BRIEF:
As you work through the listing below, copy each line exactly and drop the images.

EXERCISE DATA:
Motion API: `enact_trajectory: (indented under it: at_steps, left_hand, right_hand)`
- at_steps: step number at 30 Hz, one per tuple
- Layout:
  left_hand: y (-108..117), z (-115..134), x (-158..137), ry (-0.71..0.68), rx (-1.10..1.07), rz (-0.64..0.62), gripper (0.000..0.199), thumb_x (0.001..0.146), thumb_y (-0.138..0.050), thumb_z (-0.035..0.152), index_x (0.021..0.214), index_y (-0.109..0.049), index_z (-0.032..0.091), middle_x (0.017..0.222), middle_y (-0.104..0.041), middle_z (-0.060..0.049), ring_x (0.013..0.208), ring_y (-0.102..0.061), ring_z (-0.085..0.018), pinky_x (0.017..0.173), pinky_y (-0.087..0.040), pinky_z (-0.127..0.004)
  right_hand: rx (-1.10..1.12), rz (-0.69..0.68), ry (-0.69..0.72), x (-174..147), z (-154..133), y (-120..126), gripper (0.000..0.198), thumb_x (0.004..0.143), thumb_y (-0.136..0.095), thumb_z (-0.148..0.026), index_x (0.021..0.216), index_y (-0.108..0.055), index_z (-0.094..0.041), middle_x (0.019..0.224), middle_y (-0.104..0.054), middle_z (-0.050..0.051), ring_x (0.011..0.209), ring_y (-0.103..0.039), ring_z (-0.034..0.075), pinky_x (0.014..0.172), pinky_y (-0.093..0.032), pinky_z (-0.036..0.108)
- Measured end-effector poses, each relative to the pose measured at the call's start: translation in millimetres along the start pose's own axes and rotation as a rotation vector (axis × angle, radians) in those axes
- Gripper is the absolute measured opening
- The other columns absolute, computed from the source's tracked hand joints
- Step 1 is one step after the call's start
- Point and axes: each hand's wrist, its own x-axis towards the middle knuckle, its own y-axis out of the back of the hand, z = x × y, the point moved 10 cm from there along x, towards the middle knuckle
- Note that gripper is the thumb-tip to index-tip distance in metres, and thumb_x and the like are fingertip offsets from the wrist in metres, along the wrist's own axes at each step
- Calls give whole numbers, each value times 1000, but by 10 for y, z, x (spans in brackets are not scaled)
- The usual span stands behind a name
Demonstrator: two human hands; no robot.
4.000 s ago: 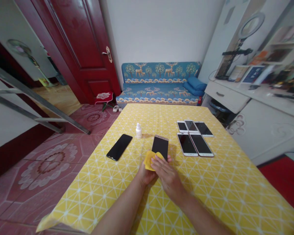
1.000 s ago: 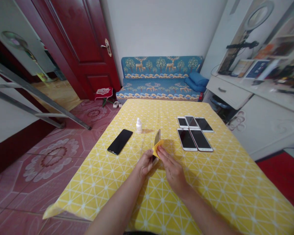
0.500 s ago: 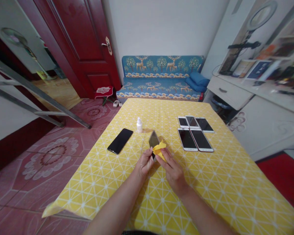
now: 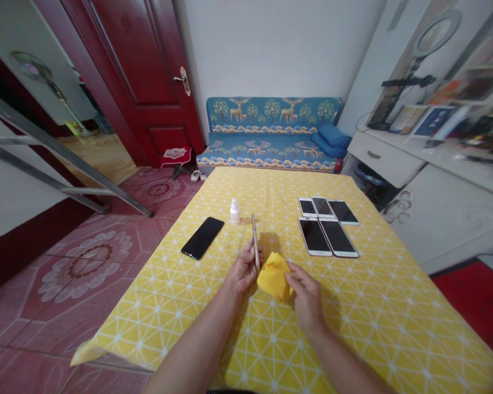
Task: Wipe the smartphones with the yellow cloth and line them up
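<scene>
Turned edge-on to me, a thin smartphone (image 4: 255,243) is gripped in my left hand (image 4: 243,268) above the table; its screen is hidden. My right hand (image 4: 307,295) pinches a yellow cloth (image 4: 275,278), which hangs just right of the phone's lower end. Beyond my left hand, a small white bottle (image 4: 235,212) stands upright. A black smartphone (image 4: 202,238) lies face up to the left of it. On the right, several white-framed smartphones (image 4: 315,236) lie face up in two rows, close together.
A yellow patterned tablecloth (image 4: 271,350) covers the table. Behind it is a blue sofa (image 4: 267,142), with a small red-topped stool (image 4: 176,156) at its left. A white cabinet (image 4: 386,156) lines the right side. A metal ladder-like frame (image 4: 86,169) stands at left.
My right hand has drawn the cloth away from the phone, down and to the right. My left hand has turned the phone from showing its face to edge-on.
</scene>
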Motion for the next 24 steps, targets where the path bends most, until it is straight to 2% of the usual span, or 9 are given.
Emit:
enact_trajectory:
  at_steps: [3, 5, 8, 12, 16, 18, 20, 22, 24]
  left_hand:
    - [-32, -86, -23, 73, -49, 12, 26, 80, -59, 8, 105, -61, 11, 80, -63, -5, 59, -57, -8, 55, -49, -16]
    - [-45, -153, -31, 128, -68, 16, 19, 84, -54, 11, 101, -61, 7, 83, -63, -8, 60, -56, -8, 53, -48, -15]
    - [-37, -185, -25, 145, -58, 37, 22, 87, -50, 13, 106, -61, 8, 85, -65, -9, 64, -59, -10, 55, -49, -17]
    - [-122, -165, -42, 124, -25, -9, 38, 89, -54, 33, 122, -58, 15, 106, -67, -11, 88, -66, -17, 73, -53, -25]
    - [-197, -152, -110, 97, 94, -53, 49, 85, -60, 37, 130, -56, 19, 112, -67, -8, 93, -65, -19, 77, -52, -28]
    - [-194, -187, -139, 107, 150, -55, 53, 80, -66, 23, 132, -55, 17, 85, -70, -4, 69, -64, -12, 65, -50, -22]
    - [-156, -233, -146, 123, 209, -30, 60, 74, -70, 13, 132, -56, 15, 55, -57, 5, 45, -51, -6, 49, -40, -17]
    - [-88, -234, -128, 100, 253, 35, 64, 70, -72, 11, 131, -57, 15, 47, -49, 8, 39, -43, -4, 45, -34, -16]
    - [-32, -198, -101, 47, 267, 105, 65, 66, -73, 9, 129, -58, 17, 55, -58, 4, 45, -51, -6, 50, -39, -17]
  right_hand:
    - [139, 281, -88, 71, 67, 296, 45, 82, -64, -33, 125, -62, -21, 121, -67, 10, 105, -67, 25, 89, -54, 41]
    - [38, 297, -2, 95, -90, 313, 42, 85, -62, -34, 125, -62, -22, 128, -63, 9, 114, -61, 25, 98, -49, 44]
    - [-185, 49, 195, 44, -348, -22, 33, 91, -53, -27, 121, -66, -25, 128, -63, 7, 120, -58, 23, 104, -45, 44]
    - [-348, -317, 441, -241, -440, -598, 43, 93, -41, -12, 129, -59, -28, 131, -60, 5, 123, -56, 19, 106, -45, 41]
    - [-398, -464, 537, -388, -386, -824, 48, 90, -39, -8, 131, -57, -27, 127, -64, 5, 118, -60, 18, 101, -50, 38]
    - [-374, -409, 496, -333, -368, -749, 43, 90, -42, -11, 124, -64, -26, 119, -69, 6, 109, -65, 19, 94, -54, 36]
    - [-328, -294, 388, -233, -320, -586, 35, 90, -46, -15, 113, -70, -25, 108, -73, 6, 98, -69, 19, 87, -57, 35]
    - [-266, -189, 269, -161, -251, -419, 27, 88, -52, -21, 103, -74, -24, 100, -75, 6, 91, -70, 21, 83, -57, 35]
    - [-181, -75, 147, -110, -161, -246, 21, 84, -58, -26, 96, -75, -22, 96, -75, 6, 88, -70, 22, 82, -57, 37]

RESULT:
Motion API: `enact_trajectory: (indented under it: at_steps, left_hand, right_hand)`
- at_steps: step number at 30 Hz, one per tuple
- Layout:
  left_hand: y (-108..117), z (-115..134), x (-158..137), ry (-0.71..0.68), rx (-1.10..1.07), rz (-0.64..0.62), gripper (0.000..0.199), thumb_x (0.001..0.146), thumb_y (-0.138..0.050), thumb_z (-0.035..0.152), index_x (0.021..0.214), index_y (-0.109..0.049), index_z (-0.032..0.091), middle_x (0.017..0.222), middle_y (-0.104..0.041), middle_z (-0.060..0.049), ring_x (0.013..0.208), ring_y (-0.102..0.061), ring_z (-0.085..0.018), pinky_x (0.017..0.173), pinky_y (-0.087..0.040), pinky_z (-0.127..0.004)
  right_hand: rx (-1.10..1.12), rz (-0.69..0.68), ry (-0.69..0.72), x (-174..147), z (-154..133), y (-120..126), gripper (0.000..0.198), thumb_x (0.004..0.143), thumb_y (-0.136..0.095), thumb_z (-0.148..0.026), index_x (0.021..0.216), index_y (-0.108..0.055), index_z (-0.094..0.041), middle_x (0.019..0.224), middle_y (-0.104..0.054), middle_z (-0.050..0.051), ring_x (0.011..0.209), ring_y (-0.103..0.039), ring_z (-0.034..0.075), pinky_x (0.014..0.172), pinky_y (-0.093..0.032), pinky_z (-0.036..0.108)
- Measured end-effector poses, each relative to the pose measured at the call's start: translation in millimetres along the start pose's own axes and rotation as a rotation vector (axis × angle, radians) in those axes
- Gripper is the absolute measured opening
- The other columns absolute, computed from the source's tracked hand joints
- Step 1 is one step after the call's start
- Point and axes: each hand's wrist, its own x-axis towards the middle knuckle, its own y-axis out of the back of the hand, z = x × y, the point moved 10 cm from there along x, towards the middle knuckle
- Note that gripper is the thumb-tip to index-tip distance in metres, and thumb_x and the like are fingertip offsets from the wrist in metres, along the wrist's own axes at each step
- Calls give whole numbers, each value times 1000, but by 10 for y, z, x (spans in brackets are not scaled)
- The usual span stands behind a name
Demonstrator: two human hands; no robot.
4.000 s ago: 
1.000 s ago: 
0.500 s ago: 
now: 
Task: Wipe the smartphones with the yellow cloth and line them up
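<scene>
Turned edge-on to me, a thin smartphone (image 4: 255,243) is gripped in my left hand (image 4: 243,268) above the table; its screen is hidden. My right hand (image 4: 307,295) pinches a yellow cloth (image 4: 275,278), which hangs just right of the phone's lower end. Beyond my left hand, a small white bottle (image 4: 235,212) stands upright. A black smartphone (image 4: 202,238) lies face up to the left of it. On the right, several white-framed smartphones (image 4: 315,236) lie face up in two rows, close together.
A yellow patterned tablecloth (image 4: 271,350) covers the table. Behind it is a blue sofa (image 4: 267,142), with a small red-topped stool (image 4: 176,156) at its left. A white cabinet (image 4: 386,156) lines the right side. A metal ladder-like frame (image 4: 86,169) stands at left.
My right hand has drawn the cloth away from the phone, down and to the right. My left hand has turned the phone from showing its face to edge-on.
</scene>
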Motion for the next 24 steps, targets where the path bends most, until it is straight to 2% of the usual span, or 9 are given.
Emit:
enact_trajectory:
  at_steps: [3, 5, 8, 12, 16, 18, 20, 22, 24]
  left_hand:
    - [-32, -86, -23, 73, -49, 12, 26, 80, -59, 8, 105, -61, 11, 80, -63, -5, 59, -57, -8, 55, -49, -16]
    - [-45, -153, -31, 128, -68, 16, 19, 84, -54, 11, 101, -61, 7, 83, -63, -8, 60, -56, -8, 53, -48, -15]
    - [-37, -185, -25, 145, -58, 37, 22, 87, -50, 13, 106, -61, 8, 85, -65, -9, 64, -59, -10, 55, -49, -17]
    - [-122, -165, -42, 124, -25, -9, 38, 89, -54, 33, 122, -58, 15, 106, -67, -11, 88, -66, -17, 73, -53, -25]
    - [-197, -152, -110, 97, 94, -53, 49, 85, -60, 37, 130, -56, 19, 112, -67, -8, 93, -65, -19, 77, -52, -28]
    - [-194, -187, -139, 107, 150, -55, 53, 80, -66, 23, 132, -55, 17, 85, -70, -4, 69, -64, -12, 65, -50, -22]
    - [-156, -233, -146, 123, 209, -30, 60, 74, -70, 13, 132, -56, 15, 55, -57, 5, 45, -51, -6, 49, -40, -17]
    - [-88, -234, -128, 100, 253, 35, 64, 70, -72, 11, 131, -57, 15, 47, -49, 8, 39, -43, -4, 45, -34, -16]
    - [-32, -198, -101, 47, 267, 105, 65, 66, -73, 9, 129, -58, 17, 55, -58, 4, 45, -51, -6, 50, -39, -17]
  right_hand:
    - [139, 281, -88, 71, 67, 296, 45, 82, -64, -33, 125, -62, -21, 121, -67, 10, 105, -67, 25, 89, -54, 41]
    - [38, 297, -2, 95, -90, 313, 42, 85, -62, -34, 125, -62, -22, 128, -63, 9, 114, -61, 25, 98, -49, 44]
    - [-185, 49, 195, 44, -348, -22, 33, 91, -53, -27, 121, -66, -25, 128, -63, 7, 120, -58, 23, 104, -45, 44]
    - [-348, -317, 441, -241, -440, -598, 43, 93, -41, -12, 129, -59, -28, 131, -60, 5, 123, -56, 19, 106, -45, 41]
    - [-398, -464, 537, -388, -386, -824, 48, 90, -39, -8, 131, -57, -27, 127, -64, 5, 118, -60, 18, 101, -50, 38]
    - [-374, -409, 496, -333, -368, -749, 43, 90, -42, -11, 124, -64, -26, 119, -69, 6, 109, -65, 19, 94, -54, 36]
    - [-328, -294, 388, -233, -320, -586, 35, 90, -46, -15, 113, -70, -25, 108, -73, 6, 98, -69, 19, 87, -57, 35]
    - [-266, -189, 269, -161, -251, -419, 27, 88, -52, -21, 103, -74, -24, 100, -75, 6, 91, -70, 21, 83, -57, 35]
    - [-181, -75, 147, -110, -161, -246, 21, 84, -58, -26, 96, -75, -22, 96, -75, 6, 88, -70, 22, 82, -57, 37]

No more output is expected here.